College students and political movements: Campus Greens – The Arkansas Traveler

College students and political movements: Campus Greens

By • November 4th, 2009 • 12:25 pm.

By Samuel Letchworth

The Green Party is aptly named: Green is the color of grass. Not that kind of grass, although the Greens do support marijuana reform. The Green Party is “grass” as in “grass-roots.”

“There are three parties in the United States,” explained Jacob Holloway, president of the Campus Greens. “There is Corporate Division ‘R’ and Corporate Division ‘D.’ Then there is the people’s party: the Green Party.

“The philosophy of the Green Party is bringing politics back into the local arena and working to fix broken and corrupt systems from the bottom up,” said Holloway, who converted from the Democratic Party to the Green Party when he became disillusioned by “the inability of the Democrats to change and progress.”

The American system, insist Holloway and other Greens, is broken and corrupted.

“America is a corporocracy” is the phrase former Green Party congressional candidate Abel Tomlinson turns for the current system.

“This is evinced by the candidate who has more money winning elections over 90 percent of the time,” Tomlinson said. “This money comes from the wealthy and from corporations who want their interests protected.”

Greens generally identify themselves politically as being liberal-progressive. Their major criticism of Democrats in Arkansas is that their actions in Congress are more along Republican lines than Democratic ones. Sen. Blanche Lincoln’s opposition to a public health insurance option, for example, is an indication to liberals that Arkansas Democrats have moved farther to the right.

“Mike Ross, Blanche Lincoln, Mark Pryor – these are all Democrats who actively work against the people of the state in the interest of large corporations,” Holloway said. “If this is how we’re going to do things, then let’s just have a real Republican instead of a Democrat acting like a Republican.”

The goal of the Green Party is to represent progressive values and throw a proverbial wrench into the extant political system. By challenging all federal and state-wide offices, the Greens hope to remind America of what it means to be liberal.

The problem with third parties like the Greens is that thousands of signatures are required to get candidates on ballots.

“We have the money to get signatures,” Holloway said, “but that money would be better spent on candidate campaigns. If the Democrats and Republicans had to spend money and time to get signatures for their candidates there might be a more even playing field.”

Part of what the Green Party does, these representatives said, is hold institutions accountable. One of the issues concerning the Greens of late is the new coal plant in Hipstead County, right next to a place called Hope, Bill Clinton’s hometown.

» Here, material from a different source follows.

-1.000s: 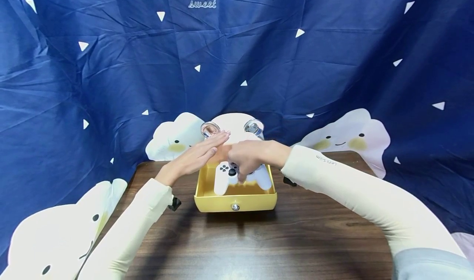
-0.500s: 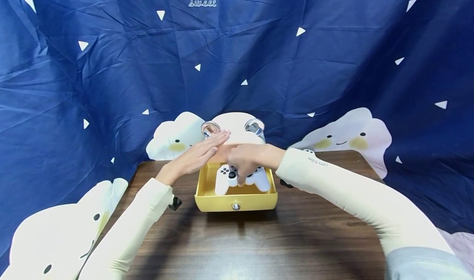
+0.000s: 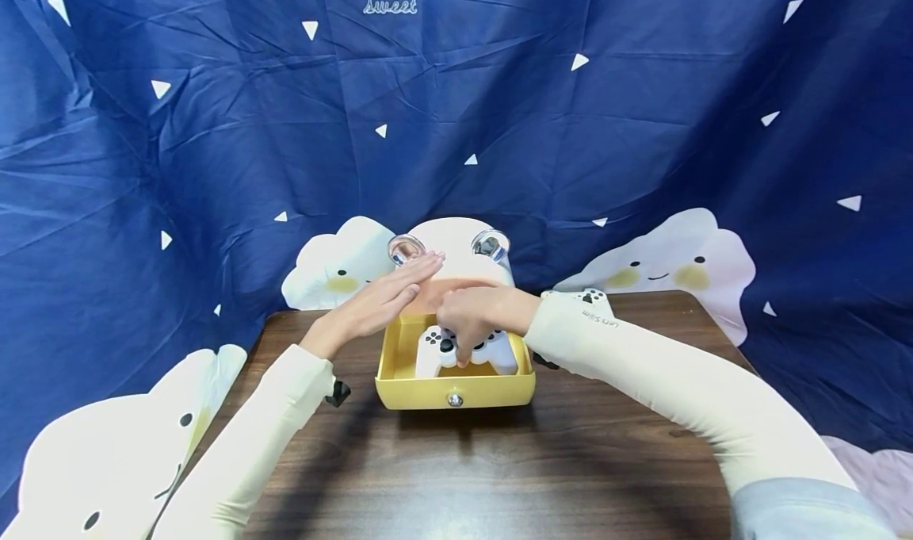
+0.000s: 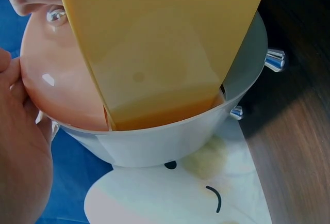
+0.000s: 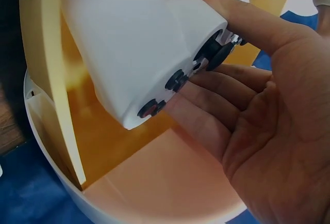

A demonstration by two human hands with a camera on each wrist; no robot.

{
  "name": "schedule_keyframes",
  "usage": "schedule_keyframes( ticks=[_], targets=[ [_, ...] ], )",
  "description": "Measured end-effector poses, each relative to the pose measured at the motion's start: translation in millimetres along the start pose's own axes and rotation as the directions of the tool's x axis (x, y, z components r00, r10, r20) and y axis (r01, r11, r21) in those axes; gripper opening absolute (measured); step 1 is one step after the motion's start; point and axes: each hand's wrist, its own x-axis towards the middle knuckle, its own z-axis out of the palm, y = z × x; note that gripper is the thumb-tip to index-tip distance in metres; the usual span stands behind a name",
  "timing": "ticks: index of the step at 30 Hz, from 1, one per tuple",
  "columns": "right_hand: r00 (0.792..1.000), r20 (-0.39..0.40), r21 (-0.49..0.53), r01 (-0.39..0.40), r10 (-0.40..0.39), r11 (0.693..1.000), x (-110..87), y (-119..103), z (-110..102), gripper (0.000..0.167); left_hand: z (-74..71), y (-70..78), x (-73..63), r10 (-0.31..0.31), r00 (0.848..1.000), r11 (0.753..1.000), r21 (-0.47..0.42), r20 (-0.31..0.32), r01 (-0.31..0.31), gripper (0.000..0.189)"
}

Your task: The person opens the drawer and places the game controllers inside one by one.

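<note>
Placing the controller (image 5: 124, 53) in the drawer (image 3: 421, 395) seems underway, right hand (image 3: 472, 316) gripping it, left hand (image 3: 372, 302) straight-fingered; release likely called for next.

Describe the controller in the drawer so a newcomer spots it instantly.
Above the brown table, find the yellow drawer with a silver knob. Inside it, the right hand grips a white controller with black thumbsticks. Its place inside yellow walls sets it apart from the similar white item partly hidden by the right sleeve.

The left arm (image 3: 260, 429) and right arm (image 3: 663, 373) reach forward and inward. The left hand (image 3: 374, 304) is flat, fingers (image 3: 422, 267) nearly straight; the right hand (image 3: 476, 316) grips, thumb (image 5: 245, 20) opposite its fingers.
</note>
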Motion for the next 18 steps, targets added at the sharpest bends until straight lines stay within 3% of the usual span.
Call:
schedule_keyframes(
  ticks=[14, 18],
  targets=[
    [1.000, 0.014, -0.036, 0.014, -0.013, 0.999, 5.5, -4.0, 5.7, 0.037, 0.4, -0.9, 0.5, 0.007, 1.000, 1.000, -0.006, -0.008, -0.007, 0.053],
    [0.998, 0.052, -0.027, -0.021, 0.022, 0.999, 5.5, -4.6, 6.3, 0.035, 0.7, -1.5, 0.0, 0.009, 1.000, 1.000, -0.008, -0.007, -0.009, 0.053]
  ],
)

“It’s dirty energy,” Holloway said. “The energy from the plant doesn’t even go to Arkansas, anyway. The plant is near a nature reserve, a place frequented by duck hunters and naturalists. Arkansas is supposed to be ‘The Natural State,’ but no one in Congress or the governor’s office did anything to question it.”

The distinction between liberals and conservatives, according to Abel Tomlinson, is protecting public interest over special interest, respectively.

“This country is funded by special interest groups who have put Republicans and Democrats in their pockets,” said Tomlinson, who is considering running again as a Green for Congress but has not yet announced his candidacy. “There are too many politicians in those parties. There’s a big difference between a leader and politician.”

Bernard Sulliban, one of the founders of the Campus Greens, put it like this: “The idea is inclusion, tolerance and action instead of passivity.”